WRITER AND PHILOSOPHER Aldous Huxley once penned that “no tragedy reveals the whole truth” and it sums up the humanitarian catastrophe in which we are currently holed up. The gruesome visuals of hundreds of bodies of suspected Covid victims on the sacred
Ganga at Buxar in Bihar are enough to give us nightmares. There may be a question mark whether these bodies came from Uttar Pradesh side or not, but the whole truth is that villagers are throwing their dead in the river, unable to afford even their last rites.
At present, the country has been officially recording over 4,000 deaths in a single day. Shortage of beds, oxygen, cremation slots has left our health system in a shambles. Poor health infrastructure and unpreparedness of the government that had prematurely announced “the endgame” of covid and victory over the pandemic, has been exposed.
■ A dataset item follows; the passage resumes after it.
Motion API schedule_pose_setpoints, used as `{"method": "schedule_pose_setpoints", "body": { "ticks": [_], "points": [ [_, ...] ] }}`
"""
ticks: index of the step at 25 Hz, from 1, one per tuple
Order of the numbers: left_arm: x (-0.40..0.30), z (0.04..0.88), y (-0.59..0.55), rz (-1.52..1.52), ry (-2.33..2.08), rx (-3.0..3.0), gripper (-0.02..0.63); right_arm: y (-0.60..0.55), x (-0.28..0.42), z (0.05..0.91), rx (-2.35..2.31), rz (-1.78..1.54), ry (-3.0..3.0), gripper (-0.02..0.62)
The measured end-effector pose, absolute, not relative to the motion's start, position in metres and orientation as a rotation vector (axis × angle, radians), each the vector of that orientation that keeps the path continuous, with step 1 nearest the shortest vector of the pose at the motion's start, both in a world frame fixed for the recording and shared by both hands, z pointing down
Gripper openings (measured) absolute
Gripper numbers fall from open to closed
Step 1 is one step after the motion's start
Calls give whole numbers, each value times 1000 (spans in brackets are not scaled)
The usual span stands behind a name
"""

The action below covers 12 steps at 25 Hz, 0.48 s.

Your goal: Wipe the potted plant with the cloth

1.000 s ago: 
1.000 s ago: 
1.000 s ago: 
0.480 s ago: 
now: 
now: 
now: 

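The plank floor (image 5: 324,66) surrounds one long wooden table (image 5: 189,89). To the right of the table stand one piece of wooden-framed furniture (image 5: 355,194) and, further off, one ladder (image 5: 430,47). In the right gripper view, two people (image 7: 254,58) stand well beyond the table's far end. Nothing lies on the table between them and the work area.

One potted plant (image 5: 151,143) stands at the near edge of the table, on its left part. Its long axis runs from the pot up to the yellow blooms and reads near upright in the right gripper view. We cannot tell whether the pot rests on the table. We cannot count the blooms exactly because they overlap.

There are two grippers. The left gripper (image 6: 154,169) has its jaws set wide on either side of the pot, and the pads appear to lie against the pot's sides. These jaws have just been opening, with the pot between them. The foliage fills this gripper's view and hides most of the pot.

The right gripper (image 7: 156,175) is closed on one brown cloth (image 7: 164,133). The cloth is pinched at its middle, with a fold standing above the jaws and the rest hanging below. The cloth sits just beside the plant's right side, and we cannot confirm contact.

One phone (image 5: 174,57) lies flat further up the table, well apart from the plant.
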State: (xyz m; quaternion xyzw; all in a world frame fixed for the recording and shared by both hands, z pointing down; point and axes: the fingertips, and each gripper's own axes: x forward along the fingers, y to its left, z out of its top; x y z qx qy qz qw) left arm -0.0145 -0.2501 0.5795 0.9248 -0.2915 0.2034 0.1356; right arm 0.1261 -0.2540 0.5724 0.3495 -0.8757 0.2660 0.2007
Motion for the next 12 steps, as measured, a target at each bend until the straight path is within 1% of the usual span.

Now at a time when the virus is spreading to the hinterland, the government is still giving the impression of being more occupied with removing criticism on Twitter than trying to control the pandemic. No doubt, the pandemic seems to be a self-inflicted catastrophe of such a magnitude since independence.
Today even many hard core supporters are criticizing the government for maladministration. There is no denying the fact that this had dented the country’s image and it is clear that the present government led by prime minister, Narendra Modi, would be remembered not for some tough decision that it took, but for this unprecedented crisis. Probably the most difficult
Assembly elections held during the surge of the second wave of Covid-19 are over. The results, as we all know, were anticlimactic for the BJP particularly in West Bengal with Mamata Banerjee coming to power third time in a row with a greater majority than before. The biggest takeaway from the results of the Assembly elections in West Bengal, Tamil Nadu and Kerala, and the panchayat polls in Uttar Pradesh is that BJP may be in for a rude shock if general elections were held now. In panchayat elections, the Aam Aadmi Party, the Samajwadi Party and the Bahujan Samaj Party have done pretty well in the most populous state of Uttar Pradesh.
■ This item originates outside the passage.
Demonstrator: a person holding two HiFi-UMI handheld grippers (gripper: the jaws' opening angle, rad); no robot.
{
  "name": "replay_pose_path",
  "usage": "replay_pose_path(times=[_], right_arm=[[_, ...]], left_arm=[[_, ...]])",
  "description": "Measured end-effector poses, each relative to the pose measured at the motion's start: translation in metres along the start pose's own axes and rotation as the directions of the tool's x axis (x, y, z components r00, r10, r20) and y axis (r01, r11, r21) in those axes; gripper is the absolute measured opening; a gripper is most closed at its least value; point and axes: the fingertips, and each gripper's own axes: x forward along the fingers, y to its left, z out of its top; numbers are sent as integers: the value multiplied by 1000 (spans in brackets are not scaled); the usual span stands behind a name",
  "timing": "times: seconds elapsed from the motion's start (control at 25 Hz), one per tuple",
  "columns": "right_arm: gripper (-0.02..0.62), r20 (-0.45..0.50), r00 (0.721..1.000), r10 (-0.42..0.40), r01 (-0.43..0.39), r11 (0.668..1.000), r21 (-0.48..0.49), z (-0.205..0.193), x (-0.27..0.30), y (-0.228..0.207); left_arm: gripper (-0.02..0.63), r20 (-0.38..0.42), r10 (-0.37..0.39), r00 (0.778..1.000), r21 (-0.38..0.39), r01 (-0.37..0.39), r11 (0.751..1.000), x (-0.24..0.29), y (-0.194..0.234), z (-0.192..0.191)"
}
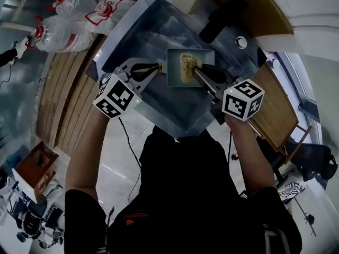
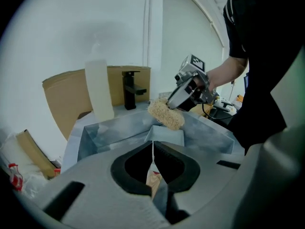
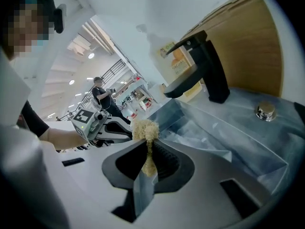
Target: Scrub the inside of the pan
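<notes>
— So, where's the pan [image 1: 175,76]?
— Down in the sink [image 1: 159,102], with its handle [image 2: 153,181] pointing toward the person's left. The left claw [image 1: 155,67] is closed tight on that handle.
— And the right claw [image 1: 196,71]?
— Pinched on a fibrous scrub pad [image 1: 186,63] that sticks out past its tips, over the pan's middle.
— Touching the bottom?
— I can't tell. From the left gripper view it looks just above the far rim. The pan's floor is straight below the pad, so I'd judge the next stroke goes down, then along the handle's line.
</notes>
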Motion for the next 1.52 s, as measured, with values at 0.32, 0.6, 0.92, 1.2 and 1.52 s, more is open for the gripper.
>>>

Next year is a bigger year for state elections, with UP going to polls in March and Gujarat by the end of next year. The Covid management failure forcing India to seek global help with a hat in hand would cost the ruling party dear. The much publicised Gujarat model of development in 2014 ensured victory for the BJP while in 2019, the Pulwama attack and the Balakot surgical strikes, did the party in. However, now there is only one issue — Covid and its mismanagement. The Shiv Sena in an editorial in its mouthpiece Samana has said that while smaller countries in the neighbourhood like Bangladesh, Bhutan, Nepal, Myanmar and Sri Lanka are offering help to “Aatmanirbhar Bharat” to tackle pandemic, the Modi government is going ahead with the multi-crore Central Vista project. What an irony?